In the Philippines where I live, this is a common case. Videos of people doing different things are posted each day with a staggering number of likes and shares. Although some of them are admittedly helpful as they make us more aware, some are plain destructive. How do I know? Because I myself was a victim of cyberbullying.

To cut the story short, I was talking to a friend last night about not wanting to participate in an org’s activity because I didn’t want to work with a certain person. Little did I know that that would be the spark that fueled the fire that destroys me. The screenshot was sent to the person involved, which that person posted on twitter with a lot of hateful tweets most of which are not included in the issue. Most of which are just below the belt. Being “twitter famous” that she is, the post became viral and I became subject to judgments and hate messages. I cried myself to sleep that night.

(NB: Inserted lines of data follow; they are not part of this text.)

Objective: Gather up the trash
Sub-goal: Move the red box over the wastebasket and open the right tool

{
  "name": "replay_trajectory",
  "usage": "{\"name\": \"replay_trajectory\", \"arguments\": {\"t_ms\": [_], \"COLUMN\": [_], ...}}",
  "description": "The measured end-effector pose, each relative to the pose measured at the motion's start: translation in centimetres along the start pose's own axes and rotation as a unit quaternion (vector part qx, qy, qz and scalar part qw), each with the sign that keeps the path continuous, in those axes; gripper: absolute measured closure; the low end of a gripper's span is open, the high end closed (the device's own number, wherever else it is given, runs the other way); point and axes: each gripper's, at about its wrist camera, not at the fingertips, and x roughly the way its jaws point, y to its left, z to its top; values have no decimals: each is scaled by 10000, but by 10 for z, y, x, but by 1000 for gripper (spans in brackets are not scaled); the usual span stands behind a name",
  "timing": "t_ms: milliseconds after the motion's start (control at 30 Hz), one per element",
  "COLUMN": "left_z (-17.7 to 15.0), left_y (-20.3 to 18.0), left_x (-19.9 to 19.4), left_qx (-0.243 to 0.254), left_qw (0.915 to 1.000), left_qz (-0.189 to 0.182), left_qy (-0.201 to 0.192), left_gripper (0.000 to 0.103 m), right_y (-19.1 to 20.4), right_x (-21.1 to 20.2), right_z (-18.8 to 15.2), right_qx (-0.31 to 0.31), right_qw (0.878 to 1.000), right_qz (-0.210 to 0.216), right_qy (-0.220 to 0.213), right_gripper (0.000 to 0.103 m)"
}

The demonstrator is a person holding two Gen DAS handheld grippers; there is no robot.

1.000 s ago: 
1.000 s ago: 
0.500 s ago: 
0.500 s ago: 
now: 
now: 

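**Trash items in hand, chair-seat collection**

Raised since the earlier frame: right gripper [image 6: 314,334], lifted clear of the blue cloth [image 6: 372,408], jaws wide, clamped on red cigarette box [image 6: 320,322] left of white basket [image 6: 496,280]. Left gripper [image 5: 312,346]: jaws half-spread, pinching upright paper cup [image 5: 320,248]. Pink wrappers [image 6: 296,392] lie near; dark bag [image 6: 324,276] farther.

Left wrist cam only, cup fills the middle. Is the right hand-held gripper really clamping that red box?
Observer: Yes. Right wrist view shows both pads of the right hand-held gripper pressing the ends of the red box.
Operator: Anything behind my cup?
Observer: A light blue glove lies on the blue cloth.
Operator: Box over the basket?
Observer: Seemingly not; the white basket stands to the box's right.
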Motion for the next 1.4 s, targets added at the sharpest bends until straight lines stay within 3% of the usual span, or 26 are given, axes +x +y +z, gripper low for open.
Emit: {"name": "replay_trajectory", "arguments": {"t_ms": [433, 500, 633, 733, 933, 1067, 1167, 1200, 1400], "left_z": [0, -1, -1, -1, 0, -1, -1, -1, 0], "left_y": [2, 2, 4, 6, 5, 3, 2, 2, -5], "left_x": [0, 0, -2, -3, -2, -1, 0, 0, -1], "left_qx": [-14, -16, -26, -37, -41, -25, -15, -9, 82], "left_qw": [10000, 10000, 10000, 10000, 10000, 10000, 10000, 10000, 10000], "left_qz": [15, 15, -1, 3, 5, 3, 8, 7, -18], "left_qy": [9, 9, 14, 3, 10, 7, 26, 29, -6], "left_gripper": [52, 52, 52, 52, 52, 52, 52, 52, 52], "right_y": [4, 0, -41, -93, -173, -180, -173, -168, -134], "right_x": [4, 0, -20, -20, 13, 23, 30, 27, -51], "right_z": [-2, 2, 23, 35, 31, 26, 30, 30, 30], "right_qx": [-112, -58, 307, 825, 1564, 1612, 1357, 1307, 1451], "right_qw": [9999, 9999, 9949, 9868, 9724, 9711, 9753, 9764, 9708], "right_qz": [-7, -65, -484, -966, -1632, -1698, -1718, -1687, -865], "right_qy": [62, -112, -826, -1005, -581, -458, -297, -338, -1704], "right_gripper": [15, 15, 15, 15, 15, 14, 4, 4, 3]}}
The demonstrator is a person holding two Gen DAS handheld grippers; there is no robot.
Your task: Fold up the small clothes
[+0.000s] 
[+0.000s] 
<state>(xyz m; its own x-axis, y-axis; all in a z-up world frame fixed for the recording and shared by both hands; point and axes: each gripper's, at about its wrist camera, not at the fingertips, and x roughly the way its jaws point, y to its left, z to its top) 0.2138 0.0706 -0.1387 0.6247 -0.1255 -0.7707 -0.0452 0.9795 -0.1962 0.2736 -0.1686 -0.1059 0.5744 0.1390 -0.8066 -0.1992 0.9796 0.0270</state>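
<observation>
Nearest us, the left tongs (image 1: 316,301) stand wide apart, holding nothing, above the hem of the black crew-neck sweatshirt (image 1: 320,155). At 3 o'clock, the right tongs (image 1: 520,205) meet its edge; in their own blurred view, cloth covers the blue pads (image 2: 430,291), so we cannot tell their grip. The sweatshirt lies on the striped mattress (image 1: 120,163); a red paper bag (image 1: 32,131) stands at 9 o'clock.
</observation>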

The next morning I decided I couldn’t go to class no matter how much I push myself to. I know people would judge me, not knowing the whole story. That’s what people do, right? Judge. React. Laugh. Heck I couldn’t even go to my favorite tea shop incase anyone there knows me.

I went to the guidance councilor as per my friend’s suggestion and I was diagnosed with temporary depression. In a few weeks, you have to help yourself get over this, she said, or it’ll turn into depression. But how can it not be actual depression when all you want to do is disappear? How can it be temporary when you have no fucking idea how to get over something you have no control over?

I thought cyberbullying was just an excuse for those who cannot take criticism well, until I was the one subjected to it and I can tell you, it’s much much more than that. It gives you sleepless nights and psychological trauma, you can’t eat properly, you wouldn’t want to see people, or contact them. It’s fucking psychological hell and I don’t even know how to go on. I’m not even sure I want to go on.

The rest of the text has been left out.